Your job is to retype all of the data word for word, leaving every image out.
BEGIN
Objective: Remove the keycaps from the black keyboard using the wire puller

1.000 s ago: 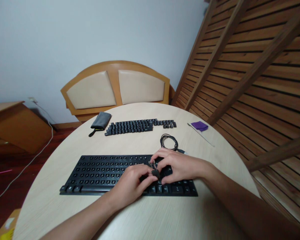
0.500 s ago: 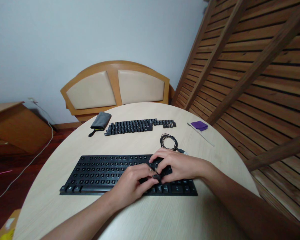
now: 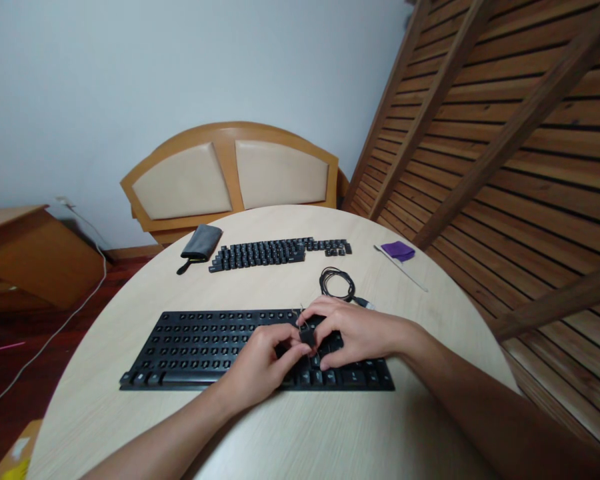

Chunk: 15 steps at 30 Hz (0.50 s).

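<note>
A black keyboard (image 3: 200,347) with most keycaps off lies in front of me on the round table (image 3: 290,427). Both hands work over its right part. My left hand (image 3: 260,367) pinches a small black keycap (image 3: 307,335) between thumb and fingers. My right hand (image 3: 355,331) curls round a thin wire keycap puller, which grips the same cap from above. Keycaps remain along the keyboard's bottom right row.
Rows of removed keycaps (image 3: 275,253) lie at the table's far side, next to a grey pouch (image 3: 201,243). A coiled black cable (image 3: 338,284) sits just beyond my right hand. A purple cloth (image 3: 399,250) and a thin stick lie at the right. A chair (image 3: 230,177) stands behind the table.
The keycap and puller have risen and shifted slightly away from me, from near the bottom rows to above the keyboard's middle rows. Both hands followed.
</note>
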### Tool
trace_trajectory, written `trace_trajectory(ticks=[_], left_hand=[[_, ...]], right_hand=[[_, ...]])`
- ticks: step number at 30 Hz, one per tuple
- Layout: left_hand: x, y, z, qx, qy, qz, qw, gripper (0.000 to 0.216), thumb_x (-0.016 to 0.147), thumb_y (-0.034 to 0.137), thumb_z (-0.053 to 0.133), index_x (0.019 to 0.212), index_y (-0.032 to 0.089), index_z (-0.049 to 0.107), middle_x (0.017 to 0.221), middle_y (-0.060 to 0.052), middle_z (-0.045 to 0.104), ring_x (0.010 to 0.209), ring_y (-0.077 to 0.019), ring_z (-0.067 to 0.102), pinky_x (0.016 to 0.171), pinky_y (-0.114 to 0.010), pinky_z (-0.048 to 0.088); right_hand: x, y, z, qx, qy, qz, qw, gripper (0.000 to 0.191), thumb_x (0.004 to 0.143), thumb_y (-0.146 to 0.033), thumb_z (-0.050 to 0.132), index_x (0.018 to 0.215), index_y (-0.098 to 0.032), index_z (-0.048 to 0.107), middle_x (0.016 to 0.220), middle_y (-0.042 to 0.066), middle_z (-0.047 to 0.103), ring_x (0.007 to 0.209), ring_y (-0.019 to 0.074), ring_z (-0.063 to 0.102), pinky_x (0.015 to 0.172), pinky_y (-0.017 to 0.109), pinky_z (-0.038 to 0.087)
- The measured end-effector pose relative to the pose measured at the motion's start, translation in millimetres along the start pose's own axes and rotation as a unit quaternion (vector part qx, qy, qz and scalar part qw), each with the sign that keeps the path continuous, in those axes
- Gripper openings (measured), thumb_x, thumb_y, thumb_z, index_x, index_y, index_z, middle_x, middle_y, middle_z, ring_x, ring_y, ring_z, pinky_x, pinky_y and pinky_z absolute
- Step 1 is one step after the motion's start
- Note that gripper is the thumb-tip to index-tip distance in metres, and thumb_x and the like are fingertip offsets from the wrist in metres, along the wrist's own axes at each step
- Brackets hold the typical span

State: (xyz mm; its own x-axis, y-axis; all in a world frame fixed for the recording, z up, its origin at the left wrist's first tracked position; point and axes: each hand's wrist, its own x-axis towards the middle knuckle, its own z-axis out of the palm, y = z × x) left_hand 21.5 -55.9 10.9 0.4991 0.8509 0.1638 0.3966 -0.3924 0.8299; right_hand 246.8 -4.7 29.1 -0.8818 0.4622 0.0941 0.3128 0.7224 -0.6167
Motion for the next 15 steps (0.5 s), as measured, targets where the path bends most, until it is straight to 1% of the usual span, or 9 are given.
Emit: trace_trajectory(ticks=[6, 10, 15], left_hand=[[0.9, 1.3, -0.8, -0.041, -0.013, -0.03, 0.999, 0.023, 0.094, 0.027, 0.058, 0.076, 0.015, 0.066, 0.073, -0.002, 0.069, 0.068, -0.0144, 0.06, 0.066, -0.025, 0.043], [1.2, -1.3, -0.2, -0.06, -0.016, -0.038, 0.997, 0.025, 0.095, 0.029, 0.056, 0.077, 0.015, 0.065, 0.075, -0.003, 0.07, 0.07, -0.0156, 0.061, 0.068, -0.026, 0.044], [2.4, -4.9, 0.7, -0.084, -0.01, -0.05, 0.995, 0.027, 0.094, 0.031, 0.056, 0.073, 0.016, 0.06, 0.075, -0.003, 0.069, 0.071, -0.016, 0.06, 0.068, -0.027, 0.044]], right_hand=[[0.5, -0.6, -0.4, -0.007, -0.008, 0.001, 1.0, 0.017, 0.078, -0.033, 0.077, 0.093, -0.025, 0.076, 0.13, 0.005, 0.058, 0.125, 0.0247, 0.047, 0.108, 0.043, 0.035], [0.8, -1.6, -1.2, -0.005, -0.016, 0.008, 1.0, 0.018, 0.078, -0.033, 0.078, 0.093, -0.024, 0.076, 0.131, 0.006, 0.057, 0.126, 0.0256, 0.046, 0.109, 0.045, 0.034], [0.3, -0.2, 0.0, 0.003, -0.013, 0.014, 1.0, 0.02, 0.077, -0.033, 0.078, 0.095, -0.025, 0.076, 0.13, 0.008, 0.056, 0.127, 0.0259, 0.045, 0.109, 0.046, 0.034]])
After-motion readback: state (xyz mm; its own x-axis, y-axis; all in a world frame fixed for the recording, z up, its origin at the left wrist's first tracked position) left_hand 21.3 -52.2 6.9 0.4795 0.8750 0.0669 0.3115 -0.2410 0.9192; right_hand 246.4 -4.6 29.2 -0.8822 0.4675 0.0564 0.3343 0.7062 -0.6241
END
RESPONSE FOR THIS EXERCISE
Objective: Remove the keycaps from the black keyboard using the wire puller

1.000 s ago: 
0.500 s ago: 
now: 

Chunk: 15 steps at 30 Hz (0.50 s).

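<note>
A black keyboard (image 3: 200,347) with most keycaps off lies in front of me on the round table (image 3: 290,427). Both hands work over its right part. My left hand (image 3: 260,367) pinches a small black keycap (image 3: 307,335) between thumb and fingers. My right hand (image 3: 355,331) curls round a thin wire keycap puller, which grips the same cap from above. Keycaps remain along the keyboard's bottom right row.
Rows of removed keycaps (image 3: 275,253) lie at the table's far side, next to a grey pouch (image 3: 201,243). A coiled black cable (image 3: 338,284) sits just beyond my right hand. A purple cloth (image 3: 399,250) and a thin stick lie at the right. A chair (image 3: 230,177) stands behind the table.
The keycap and puller have risen and shifted slightly away from me, from near the bottom rows to above the keyboard's middle rows. Both hands followed.
</note>
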### Tool
trace_trajectory, written `trace_trajectory(ticks=[_], left_hand=[[_, ...]], right_hand=[[_, ...]])`
- ticks: step number at 30 Hz, one per tuple
- Layout: left_hand: x, y, z, qx, qy, qz, qw, gripper (0.000 to 0.216), thumb_x (-0.016 to 0.147), thumb_y (-0.034 to 0.137), thumb_z (-0.053 to 0.133), index_x (0.019 to 0.212), index_y (-0.032 to 0.089), index_z (-0.049 to 0.107), middle_x (0.017 to 0.221), middle_y (-0.060 to 0.052), middle_z (-0.045 to 0.104), ring_x (0.010 to 0.209), ring_y (-0.077 to 0.019), ring_z (-0.067 to 0.102), pinky_x (0.016 to 0.171), pinky_y (-0.114 to 0.010), pinky_z (-0.048 to 0.088); right_hand: x, y, z, qx, qy, qz, qw, gripper (0.000 to 0.191), thumb_x (0.004 to 0.143), thumb_y (-0.146 to 0.033), thumb_z (-0.050 to 0.132), index_x (0.018 to 0.215), index_y (-0.098 to 0.032), index_z (-0.048 to 0.107), middle_x (0.016 to 0.220), middle_y (-0.042 to 0.066), middle_z (-0.047 to 0.103), ring_x (0.007 to 0.209), ring_y (-0.019 to 0.074), ring_z (-0.063 to 0.102), pinky_x (0.015 to 0.172), pinky_y (-0.017 to 0.109), pinky_z (-0.038 to 0.087)
- The measured end-effector pose relative to the pose measured at the motion's start, translation in millimetres along the start pose's own axes and rotation as a unit quaternion (vector part qx, qy, qz and scalar part qw), each with the sign that keeps the path continuous, in those axes
- Gripper openings (measured), thumb_x, thumb_y, thumb_z, index_x, index_y, index_z, middle_x, middle_y, middle_z, ring_x, ring_y, ring_z, pinky_x, pinky_y and pinky_z absolute
- Step 1 is one step after the motion's start
- Note that gripper is the thumb-tip to index-tip distance in metres, and thumb_x and the like are fingertip offsets from the wrist in metres, along the wrist's own axes at each step
- Brackets hold the typical span

State: (xyz mm; its own x-axis, y-axis; all in a world frame fixed for the recording, z up, its origin at the left wrist's first tracked position; point and axes: each hand's wrist, its own x-axis towards the middle knuckle, its own z-axis out of the palm, y = z × x) left_hand 21.5 -55.9 10.9 0.4991 0.8509 0.1638 0.3966 -0.3924 0.8299; right_hand 246.8 -4.7 29.1 -0.8818 0.4622 0.0941 0.3128 0.7224 -0.6167
Motion for the next 15 steps (0.5 s), as measured, targets where the path bends most, until it is straight to 1% of the usual span, or 9 are given.
Emit: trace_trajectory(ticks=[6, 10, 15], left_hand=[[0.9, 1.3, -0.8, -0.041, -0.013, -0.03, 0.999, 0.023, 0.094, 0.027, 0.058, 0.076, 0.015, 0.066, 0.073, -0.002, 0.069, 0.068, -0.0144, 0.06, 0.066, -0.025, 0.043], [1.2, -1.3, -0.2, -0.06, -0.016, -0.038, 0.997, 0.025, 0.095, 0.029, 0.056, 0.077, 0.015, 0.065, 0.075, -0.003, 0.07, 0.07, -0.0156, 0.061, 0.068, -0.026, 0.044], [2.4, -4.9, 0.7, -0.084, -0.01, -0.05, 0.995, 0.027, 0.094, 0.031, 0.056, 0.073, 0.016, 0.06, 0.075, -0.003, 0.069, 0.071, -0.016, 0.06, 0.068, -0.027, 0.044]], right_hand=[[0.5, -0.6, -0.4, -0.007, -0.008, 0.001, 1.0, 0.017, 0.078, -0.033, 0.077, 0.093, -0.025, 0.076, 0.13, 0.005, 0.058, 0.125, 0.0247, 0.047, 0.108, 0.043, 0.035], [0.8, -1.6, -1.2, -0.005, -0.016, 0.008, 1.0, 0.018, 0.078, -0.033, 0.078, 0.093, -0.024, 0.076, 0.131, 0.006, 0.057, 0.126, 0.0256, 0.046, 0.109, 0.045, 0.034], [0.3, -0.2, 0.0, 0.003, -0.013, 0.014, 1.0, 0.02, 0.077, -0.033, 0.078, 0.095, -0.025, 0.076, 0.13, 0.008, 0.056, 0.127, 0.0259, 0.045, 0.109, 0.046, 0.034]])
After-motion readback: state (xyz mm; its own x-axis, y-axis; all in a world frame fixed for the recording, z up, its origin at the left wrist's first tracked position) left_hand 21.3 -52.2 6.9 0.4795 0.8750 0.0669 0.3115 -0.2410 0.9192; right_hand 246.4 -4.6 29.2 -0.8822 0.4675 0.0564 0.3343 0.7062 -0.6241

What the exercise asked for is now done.